EXERCISE OBJECTIVE –
What you return should match the data below exactly, with no pictures in it.
BEGIN
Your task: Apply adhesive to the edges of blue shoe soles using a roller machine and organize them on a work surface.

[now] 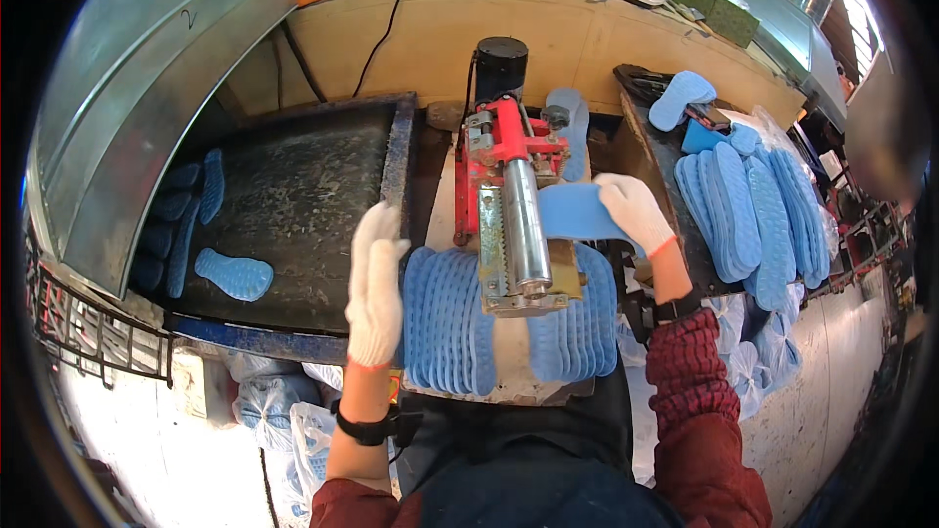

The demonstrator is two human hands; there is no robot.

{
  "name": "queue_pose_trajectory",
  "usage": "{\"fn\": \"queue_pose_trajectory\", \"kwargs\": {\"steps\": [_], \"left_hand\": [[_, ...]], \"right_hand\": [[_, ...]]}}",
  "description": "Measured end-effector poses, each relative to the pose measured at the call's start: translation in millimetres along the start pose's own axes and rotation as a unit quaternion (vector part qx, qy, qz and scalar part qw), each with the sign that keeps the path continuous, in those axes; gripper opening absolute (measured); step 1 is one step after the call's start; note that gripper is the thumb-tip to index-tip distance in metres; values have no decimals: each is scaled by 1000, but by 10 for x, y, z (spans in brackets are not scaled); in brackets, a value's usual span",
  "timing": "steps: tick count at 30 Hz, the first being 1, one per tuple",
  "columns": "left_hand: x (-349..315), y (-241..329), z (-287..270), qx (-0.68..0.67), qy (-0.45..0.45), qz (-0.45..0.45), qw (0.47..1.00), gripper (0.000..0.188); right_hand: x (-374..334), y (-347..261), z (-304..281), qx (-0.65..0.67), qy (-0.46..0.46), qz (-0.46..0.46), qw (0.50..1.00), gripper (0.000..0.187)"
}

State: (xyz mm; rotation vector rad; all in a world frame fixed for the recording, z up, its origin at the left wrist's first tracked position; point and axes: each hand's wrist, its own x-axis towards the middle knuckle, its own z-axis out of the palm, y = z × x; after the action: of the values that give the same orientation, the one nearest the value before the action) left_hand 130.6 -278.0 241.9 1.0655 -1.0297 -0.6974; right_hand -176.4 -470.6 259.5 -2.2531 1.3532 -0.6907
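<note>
Head view: left hand (pixel 376 288) points forward, fingers extended; right hand (pixel 638 211) grips a blue sole (pixel 579 211) beside the roller (pixel 526 225).

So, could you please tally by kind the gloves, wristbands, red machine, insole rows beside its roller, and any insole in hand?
White gloves: 2
Black wristbands: 2
Red machine with a metal roller: 1
Rows of blue insoles: 2
Blue insole in the right hand: 1
Total: 8
</note>
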Motion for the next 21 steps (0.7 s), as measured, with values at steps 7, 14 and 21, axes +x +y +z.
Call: {"fn": "queue_pose_trajectory", "kwargs": {"steps": [7, 14, 21], "left_hand": [[578, 19, 918, -126, -74, -41, 988, 69], [488, -523, 658, -21, -151, 28, 988, 70], [183, -848, 343, 24, -128, -49, 990, 69]], "right_hand": [[-93, -457, 259, -35, 90, -145, 985, 25], [-1109, -256, 615, 293, 254, 99, 916, 16], [-1440, 10, 1401, -176, 96, -3, 980, 22]]}}
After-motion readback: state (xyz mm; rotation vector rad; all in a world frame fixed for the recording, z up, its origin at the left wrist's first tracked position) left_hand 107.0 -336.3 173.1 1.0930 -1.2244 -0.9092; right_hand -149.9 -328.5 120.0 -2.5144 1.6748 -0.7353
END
SOLUTION FOR THIS TASK –
Your task: Apply adhesive to the edges of blue shoe soles using a roller machine and organize them on a work surface.

[now] 

The demonstrator is two human hands; there is no robot.

{
  "name": "queue_pose_trajectory",
  "usage": "{\"fn\": \"queue_pose_trajectory\", \"kwargs\": {\"steps\": [_], \"left_hand\": [[_, ...]], \"right_hand\": [[_, ...]]}}",
  "description": "Measured end-effector poses, each relative to the pose measured at the call's start: translation in millimetres along the start pose's own axes and rotation as a unit quaternion (vector part qx, qy, qz and scalar part qw), each with the sign that keeps the path continuous, in those axes; gripper opening absolute (measured); step 1 is one step after the call's start; note that gripper is the thumb-tip to index-tip distance in metres; values have no decimals: each is scaled by 1000, but by 10 for x, y, z (spans in brackets are not scaled); in brackets, a value's usual span",
  "timing": "steps: tick count at 30 Hz, the first being 1, one per tuple",
  "columns": "left_hand: x (-349..315), y (-241..329), z (-287..270), qx (-0.68..0.67), qy (-0.45..0.45), qz (-0.45..0.45), qw (0.47..1.00), gripper (0.000..0.188); right_hand: x (-374..334), y (-347..261), z (-304..281), qx (-0.65..0.67), qy (-0.46..0.46), qz (-0.46..0.46), qw (0.50..1.00), gripper (0.000..0.187)"
}

State: (xyz mm; rotation vector rad; all in a world frame fixed for the recording, z up, its origin at the left wrist's first tracked position; point and axes: each hand's wrist, its own x-axis towards the middle knuckle, its own z-axis out of the palm, y = z × x; after the action: of the values that give the same orientation, the one nearest the value before the action) left_hand 130.6 -278.0 241.9 1.0655 -1.0297 -0.6974; right_hand -176.4 -470.6 259.5 -2.2531 1.3532 -0.6907
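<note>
Head view: left hand (pixel 376 288) points forward, fingers extended; right hand (pixel 638 211) grips a blue sole (pixel 579 211) beside the roller (pixel 526 225).

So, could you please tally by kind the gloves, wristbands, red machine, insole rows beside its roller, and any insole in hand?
White gloves: 2
Black wristbands: 2
Red machine with a metal roller: 1
Rows of blue insoles: 2
Blue insole in the right hand: 1
Total: 8
</note>
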Motion for the next 21 steps (0.7 s), as measured, with values at steps 7, 14 and 21, axes +x +y +z.
Call: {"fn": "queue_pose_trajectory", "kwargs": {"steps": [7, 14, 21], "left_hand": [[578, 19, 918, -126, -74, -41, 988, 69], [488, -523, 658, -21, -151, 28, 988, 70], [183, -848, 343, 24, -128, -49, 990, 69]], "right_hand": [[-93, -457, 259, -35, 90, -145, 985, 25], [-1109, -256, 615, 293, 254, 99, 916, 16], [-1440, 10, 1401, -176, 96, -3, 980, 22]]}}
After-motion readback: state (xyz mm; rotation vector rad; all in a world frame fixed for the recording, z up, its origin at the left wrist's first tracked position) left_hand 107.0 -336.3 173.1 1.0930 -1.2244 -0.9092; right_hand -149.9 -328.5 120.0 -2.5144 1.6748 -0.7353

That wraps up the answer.